Patient information from BMJ

Monoclonal gammopathy of undetermined significance

Last published:Oct 10, 2022

Having monoclonal gammopathy of undetermined significance (MGUS for short) means that some of your blood cells don’t develop normally.

This often doesn’t cause any problems, and MGUS is not cancer. But some people with MGUS go on to develop cancers that affect the blood or bone marrow. So people with MGUS need tests about once a year, to check for any changes.

You can use our information to talk to your doctor about MGUS.

What is monoclonal gammopathy of undetermined significance (MGUS)?

Everyone has several different types of blood cells, which do different jobs in the body. For example:

• red blood cells carry oxygen to where it’s needed

• white blood cells help fight infection, and

• plasma cells, which are a type of white blood cell, produce proteins called antibodies. These antibodies allow the body to identify and fight bacteria and viruses.

If you have MGUS, some of your plasma cells don’t develop properly. They also produce an abnormal type of protein that can be detected in your blood, called an M protein.

This protein doesn’t usually cause any symptoms or any problems in the short term.

But some people diagnosed with MGUS worry that it’s similar to blood cancers, such as multiple myeloma or leukaemia.

But MGUS is not cancer. And, while some people with MGUS go on to develop one of these types of blood cancer, most don’t.

Who gets MGUS?

MGUS is most common in middle-aged and older people. About 2 or 3 in every 100 people over the age of 50 have MGUS. Things that make someone more likely to have MGUS include:

• being over 50

• being a man

• having African ancestry

• having a family history of MGUS or of multiple myeloma

• having been exposed to very high levels of radiation, and

• having been exposed to high levels of pesticides.

You might hear your doctor talk about different types of MGUS, and about whether these put you at a lower risk or higher risk of developing blood cancer. But there’s no way of knowing whether an individual person will go on to have problems.

What are the symptoms?

MGUS doesn’t usually cause any symptoms. People usually find out that they have it when they have tests - for example, a blood test - because of something else that’s bothering them.

When MGUS does cause symptoms they usually affect the nerves. For example, some people with MGUS have:

• numbness and tingling (pins and needles) in some parts of the body. This is called paraesthesia

• problems with speech and balance, called ataxia, or

• an unusual sense of touch, called dysaesthesia. This can cause feelings, such as itching, burning, tickling, cold sensations, and sometimes pain.

If you have a test that suggests that you have MGUS, your doctor will probably want to do some tests to make sure that it’s MGUS and not something else.

These will probably be blood and urine tests.

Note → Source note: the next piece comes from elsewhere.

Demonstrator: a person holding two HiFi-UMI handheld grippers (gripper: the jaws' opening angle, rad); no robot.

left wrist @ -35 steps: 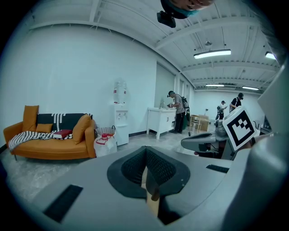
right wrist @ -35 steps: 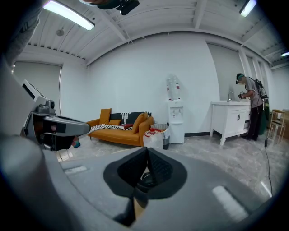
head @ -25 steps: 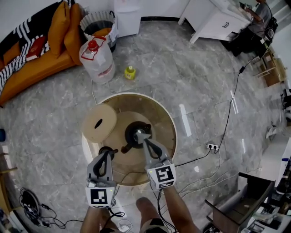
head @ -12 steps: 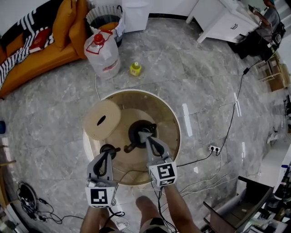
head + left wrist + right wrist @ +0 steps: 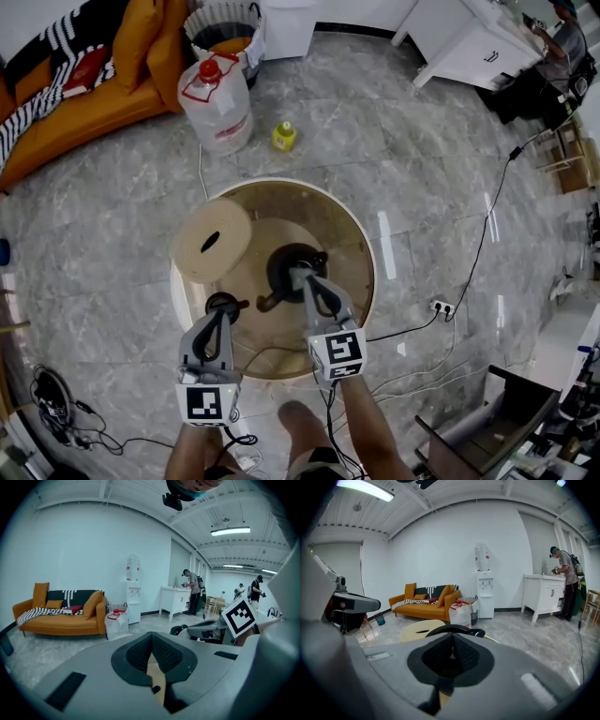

But your doctor may also suggest bone marrow or other tests to rule out blood cancer.

What treatments are available?

There is no cure for MGUS, and most people don’t need any treatment because it doesn’t usually cause any symptoms or problems.

The main things that your doctor will suggest to help you will be that you:

• keep an eye out for any symptoms, and

• have regular follow-up appointments for tests to make sure that your MGUS is not developing into something else. For example, most people have follow-up tests about once a year.

These regular tests mean that, if you do develop a type of blood cancer, it can be caught early, when it’s easier to treat.

If you have any symptoms that affect your nerves, your doctor may be able to prescribe medicines to help relieve these symptoms. And you should always tell your doctor if you notice any new or unusual symptoms.

What to expect in the future

Most people with MGUS don’t go on to develop blood cancer or related problems. But some do. So it’s important to keep up with your follow-up appointments.

Every year about 1 in every 100 people with MGUS will go on to develop blood cancers or similar problems, such as leukaemia, non-Hodgkin’s lymphoma, or multiple myeloma.

People’s chances of developing problems depend on various risk factors. A risk factor is something that makes something else more likely to happen.

For example, risk factors for MGUS becoming blood cancer include things like being older, being male, and having a higher-risk type of MGUS.

Research suggests that, within 20 years of being diagnosed with MGUS:

• about 5 in 100 people at low risk will go on to develop blood cancer or a similar condition

• about 21 in 100 people at low-to-medium risk will go on to develop problems

• about 37 in 100 people at medium risk will go on to develop problems, and

• about 58 in 100 people at high risk will go on to develop problems.

If these numbers look worrying, it’s important to remember that the largest group of people with MGUS are those at low risk.

MGUS and other health problems

People with MGUS are slightly more likely than people without it to have health problems, such as heart, liver, and kidney conditions.

But these problems are probably not caused by MGUS. It’s more likely that these problems were already there, and that they were what led to the MGUS being detected and diagnosed.